成田空港に到着した、日本政府の退避支援対象アフガン人=13日午後
成田空港に到着した、日本政府の退避支援対象アフガン人=13日午後

 イスラム主義組織タリバンが暫定政権を樹立したアフガニスタンで日本政府の退避支援対象だったアフガン人が12日夜、成田空港に到着した。関係者によると、国際協力機構(JICA)の現地職員やその家族の計4人。タリバン復権後、対象のアフガン人が政府の手配により日本に退避したのは初めて。健康上の問題はない。13日午後には新たに6人が到着し、日本に退避したのは計10人となった。

 政府が退避者の日本定住のための長期支援策を検討していることも判明。希望があれば、在留資格を短期滞在から「特定活動」に切り替え、居住・就労のサポートも視野に入れる。

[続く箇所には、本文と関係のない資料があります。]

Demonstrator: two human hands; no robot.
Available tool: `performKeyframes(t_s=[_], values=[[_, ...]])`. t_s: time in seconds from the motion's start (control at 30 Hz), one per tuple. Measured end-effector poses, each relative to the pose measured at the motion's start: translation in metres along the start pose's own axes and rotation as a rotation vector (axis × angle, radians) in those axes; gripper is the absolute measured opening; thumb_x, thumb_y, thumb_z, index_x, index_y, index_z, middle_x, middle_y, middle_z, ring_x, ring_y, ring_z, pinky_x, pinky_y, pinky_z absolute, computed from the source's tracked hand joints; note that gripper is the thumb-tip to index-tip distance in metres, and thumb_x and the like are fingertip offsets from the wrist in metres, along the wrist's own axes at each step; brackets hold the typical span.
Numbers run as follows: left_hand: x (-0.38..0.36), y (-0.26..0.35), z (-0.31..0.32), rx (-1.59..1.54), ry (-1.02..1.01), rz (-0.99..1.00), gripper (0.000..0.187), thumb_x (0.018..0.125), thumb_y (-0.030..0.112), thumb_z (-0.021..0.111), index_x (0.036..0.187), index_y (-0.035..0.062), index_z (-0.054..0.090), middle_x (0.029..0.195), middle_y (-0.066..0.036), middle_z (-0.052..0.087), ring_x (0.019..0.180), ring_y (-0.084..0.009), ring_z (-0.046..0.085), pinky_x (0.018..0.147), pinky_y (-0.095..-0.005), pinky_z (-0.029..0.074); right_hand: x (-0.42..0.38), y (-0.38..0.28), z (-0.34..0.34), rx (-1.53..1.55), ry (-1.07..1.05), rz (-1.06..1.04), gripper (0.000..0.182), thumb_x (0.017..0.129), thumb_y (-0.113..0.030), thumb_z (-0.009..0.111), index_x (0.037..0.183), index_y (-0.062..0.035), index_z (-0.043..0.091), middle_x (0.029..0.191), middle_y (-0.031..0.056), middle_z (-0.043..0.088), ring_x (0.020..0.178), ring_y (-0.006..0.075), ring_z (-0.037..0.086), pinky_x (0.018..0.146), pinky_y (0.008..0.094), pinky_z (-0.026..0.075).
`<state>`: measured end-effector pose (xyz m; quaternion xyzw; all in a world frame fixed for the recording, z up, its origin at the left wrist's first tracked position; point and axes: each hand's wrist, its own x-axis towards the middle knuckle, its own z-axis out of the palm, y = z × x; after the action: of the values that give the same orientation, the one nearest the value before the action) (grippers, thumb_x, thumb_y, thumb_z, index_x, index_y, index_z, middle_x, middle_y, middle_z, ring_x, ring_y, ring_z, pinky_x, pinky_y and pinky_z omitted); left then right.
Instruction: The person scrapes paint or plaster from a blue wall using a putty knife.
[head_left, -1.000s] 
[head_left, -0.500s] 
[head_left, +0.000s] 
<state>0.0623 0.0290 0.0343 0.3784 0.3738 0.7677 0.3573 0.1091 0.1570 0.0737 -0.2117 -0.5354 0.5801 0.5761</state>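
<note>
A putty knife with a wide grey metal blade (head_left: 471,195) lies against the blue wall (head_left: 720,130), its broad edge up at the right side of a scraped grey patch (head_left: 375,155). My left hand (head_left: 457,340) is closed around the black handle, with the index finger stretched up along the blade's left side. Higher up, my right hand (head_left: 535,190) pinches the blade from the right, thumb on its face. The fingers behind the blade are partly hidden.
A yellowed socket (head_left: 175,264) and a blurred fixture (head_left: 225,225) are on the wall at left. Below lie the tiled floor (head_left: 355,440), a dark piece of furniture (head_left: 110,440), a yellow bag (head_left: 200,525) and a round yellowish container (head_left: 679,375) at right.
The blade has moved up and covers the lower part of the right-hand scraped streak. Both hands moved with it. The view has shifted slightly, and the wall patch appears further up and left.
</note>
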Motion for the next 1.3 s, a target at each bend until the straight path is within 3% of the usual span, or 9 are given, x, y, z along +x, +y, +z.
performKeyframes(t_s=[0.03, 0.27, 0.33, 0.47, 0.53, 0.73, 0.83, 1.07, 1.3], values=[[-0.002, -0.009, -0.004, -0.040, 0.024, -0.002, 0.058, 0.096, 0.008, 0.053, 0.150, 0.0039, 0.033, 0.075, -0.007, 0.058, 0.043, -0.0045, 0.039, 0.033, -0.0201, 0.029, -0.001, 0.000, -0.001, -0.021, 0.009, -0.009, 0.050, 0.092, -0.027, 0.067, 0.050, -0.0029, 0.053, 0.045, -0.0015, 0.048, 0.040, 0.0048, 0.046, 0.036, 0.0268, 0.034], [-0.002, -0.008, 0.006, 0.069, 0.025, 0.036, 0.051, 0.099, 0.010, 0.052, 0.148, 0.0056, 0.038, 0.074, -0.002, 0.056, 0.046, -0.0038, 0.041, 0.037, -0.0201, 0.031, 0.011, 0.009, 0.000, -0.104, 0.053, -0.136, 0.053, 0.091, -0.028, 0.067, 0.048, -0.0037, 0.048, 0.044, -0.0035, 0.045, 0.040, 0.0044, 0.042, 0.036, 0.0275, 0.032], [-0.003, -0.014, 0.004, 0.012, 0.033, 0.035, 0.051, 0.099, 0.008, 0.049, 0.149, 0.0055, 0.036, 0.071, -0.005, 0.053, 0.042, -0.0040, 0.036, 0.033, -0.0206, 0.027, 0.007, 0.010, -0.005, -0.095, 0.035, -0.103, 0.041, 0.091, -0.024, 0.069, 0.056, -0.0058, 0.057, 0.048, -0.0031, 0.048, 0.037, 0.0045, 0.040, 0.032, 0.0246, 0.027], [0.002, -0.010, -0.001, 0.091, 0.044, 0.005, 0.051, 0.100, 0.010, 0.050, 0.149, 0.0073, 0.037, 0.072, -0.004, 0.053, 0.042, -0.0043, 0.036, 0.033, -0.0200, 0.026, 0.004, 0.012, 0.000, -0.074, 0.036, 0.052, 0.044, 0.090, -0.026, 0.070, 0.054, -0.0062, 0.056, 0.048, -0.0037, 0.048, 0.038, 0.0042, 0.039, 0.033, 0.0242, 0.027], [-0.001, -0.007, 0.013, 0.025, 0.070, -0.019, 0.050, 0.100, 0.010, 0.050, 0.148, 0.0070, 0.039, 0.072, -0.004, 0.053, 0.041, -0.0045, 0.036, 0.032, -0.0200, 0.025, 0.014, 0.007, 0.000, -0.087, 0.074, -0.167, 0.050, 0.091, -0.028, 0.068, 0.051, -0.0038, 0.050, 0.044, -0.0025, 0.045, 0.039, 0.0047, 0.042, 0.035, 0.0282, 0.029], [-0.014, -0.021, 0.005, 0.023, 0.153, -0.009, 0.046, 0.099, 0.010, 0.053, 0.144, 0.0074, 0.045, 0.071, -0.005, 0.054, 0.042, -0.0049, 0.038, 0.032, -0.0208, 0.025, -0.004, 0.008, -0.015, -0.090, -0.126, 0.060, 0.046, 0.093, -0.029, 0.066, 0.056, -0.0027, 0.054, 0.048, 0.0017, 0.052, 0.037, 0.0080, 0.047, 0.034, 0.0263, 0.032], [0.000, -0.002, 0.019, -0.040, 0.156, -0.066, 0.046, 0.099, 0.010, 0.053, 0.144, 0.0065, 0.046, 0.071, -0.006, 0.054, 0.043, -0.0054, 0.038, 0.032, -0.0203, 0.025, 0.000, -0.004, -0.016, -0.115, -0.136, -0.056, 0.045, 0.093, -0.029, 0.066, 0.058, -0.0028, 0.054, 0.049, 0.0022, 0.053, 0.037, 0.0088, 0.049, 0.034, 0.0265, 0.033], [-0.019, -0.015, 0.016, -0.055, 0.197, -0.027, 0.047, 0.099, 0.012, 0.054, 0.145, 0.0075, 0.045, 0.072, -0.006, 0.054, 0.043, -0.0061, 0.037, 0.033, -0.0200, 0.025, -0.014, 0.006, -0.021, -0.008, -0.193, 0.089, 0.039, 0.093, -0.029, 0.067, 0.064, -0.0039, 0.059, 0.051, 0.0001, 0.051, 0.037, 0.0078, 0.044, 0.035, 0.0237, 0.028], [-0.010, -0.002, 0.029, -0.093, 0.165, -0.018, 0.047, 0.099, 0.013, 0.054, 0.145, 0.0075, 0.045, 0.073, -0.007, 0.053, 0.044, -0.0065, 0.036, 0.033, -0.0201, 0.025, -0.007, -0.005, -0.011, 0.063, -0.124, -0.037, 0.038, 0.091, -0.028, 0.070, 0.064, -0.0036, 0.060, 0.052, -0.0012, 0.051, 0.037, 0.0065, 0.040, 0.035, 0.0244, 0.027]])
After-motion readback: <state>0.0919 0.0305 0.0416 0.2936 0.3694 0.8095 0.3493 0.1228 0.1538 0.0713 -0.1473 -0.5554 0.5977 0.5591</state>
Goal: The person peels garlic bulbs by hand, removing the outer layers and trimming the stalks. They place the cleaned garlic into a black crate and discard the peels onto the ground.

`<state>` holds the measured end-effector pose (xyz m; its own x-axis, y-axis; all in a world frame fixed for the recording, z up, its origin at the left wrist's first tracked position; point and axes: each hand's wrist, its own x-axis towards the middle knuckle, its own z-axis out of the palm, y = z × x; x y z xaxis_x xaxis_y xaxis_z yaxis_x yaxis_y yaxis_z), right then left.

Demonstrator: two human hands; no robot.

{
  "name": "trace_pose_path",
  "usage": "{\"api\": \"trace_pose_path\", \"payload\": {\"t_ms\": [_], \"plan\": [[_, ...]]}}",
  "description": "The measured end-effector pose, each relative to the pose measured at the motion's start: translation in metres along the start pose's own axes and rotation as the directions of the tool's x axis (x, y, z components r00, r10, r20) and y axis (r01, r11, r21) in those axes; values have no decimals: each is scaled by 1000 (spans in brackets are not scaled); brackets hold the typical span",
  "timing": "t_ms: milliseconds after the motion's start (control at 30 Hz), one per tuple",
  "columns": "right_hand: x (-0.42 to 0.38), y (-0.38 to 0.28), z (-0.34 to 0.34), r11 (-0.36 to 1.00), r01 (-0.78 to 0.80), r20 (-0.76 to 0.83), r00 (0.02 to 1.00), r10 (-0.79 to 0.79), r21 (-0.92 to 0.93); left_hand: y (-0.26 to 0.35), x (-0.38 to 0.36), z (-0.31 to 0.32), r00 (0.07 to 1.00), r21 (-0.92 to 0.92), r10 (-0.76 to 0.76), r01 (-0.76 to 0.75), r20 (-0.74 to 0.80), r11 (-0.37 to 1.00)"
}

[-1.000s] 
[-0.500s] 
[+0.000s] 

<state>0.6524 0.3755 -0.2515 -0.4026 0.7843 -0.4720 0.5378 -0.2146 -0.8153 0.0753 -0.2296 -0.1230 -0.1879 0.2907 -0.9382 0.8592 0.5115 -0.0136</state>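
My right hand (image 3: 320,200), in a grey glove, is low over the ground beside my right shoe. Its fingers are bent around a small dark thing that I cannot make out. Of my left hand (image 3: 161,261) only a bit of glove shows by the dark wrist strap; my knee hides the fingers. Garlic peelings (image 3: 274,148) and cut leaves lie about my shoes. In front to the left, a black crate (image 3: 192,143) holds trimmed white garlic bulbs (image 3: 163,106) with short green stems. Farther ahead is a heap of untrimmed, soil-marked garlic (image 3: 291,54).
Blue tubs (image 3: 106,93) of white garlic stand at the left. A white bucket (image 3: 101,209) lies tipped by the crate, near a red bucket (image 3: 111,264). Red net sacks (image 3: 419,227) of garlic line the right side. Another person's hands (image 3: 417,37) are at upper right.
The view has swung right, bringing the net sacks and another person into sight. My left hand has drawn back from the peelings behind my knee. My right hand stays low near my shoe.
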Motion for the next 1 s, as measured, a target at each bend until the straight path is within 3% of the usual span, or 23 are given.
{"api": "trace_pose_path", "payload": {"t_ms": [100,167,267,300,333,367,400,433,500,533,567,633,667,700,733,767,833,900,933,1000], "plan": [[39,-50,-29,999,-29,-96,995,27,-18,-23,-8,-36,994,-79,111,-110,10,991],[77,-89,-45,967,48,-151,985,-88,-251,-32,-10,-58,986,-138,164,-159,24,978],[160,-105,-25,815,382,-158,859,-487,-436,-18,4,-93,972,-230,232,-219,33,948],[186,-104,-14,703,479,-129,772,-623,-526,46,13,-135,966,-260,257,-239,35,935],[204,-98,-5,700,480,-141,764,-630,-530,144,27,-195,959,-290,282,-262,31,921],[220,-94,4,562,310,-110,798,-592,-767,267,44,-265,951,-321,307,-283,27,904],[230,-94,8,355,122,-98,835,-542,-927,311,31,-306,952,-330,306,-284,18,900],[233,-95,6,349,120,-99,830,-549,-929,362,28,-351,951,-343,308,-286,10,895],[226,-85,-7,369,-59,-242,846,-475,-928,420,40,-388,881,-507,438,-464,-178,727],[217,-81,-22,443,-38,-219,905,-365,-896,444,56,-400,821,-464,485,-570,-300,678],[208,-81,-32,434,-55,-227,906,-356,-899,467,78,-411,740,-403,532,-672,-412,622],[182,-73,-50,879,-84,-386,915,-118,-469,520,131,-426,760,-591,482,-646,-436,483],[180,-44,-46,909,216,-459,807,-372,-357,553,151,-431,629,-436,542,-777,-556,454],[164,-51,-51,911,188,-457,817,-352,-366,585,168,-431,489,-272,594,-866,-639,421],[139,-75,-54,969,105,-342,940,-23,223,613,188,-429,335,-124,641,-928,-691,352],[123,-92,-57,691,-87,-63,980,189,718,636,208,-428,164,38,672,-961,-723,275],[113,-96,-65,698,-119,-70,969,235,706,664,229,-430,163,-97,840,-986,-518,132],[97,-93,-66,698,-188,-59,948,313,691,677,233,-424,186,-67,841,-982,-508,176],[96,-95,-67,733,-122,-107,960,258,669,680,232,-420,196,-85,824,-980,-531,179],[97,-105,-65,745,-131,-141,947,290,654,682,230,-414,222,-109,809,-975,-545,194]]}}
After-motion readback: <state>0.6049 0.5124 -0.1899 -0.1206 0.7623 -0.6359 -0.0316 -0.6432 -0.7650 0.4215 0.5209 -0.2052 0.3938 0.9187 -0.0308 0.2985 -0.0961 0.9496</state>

 外務省によると、12日に到着した4人は最大90日の短期滞在資格で入国し、新型コロナウイルスの水際対策のため14日間の隔離期間に入った。日本滞在を続けるか、第三国へ出国するか希望を踏まえて対応する。関係者によると、東京都内の政府施設に滞在している。

 外務省は今後のアフガン人職員らの出国に関し、タリバンと交渉して空路など安全な退避を目指す一方、自力により陸路で出国した人らの保護も続ける考えを示した。日本に身元引受人がいる場合は、元留学生らも支援対象にする。

 外務省などによると、4人は自衛隊機による退避支援活動前の8月下旬、隣国パキスタンに陸路で自力出国し、日本行きを希望。中東カタールのドーハを経由して民間機で来日した。日本政府は入国に関し、タリバン側と交渉していない。渡航や滞在費は政府やJICAが負担する。

 12日に到着した4人は、外務省の職員に案内されて検疫に向かい、新型コロナ検査で陰性と確認された後、入国した。

 タリバンは8月15日、首都カブールを制圧。日本政府は自衛隊機を派遣し、日本の大使館やJICAのアフガン人職員や家族ら約500人の退避希望者を運ぶ計画だったが、タリバンの検問やテロ発生のため、出国させることができなかった。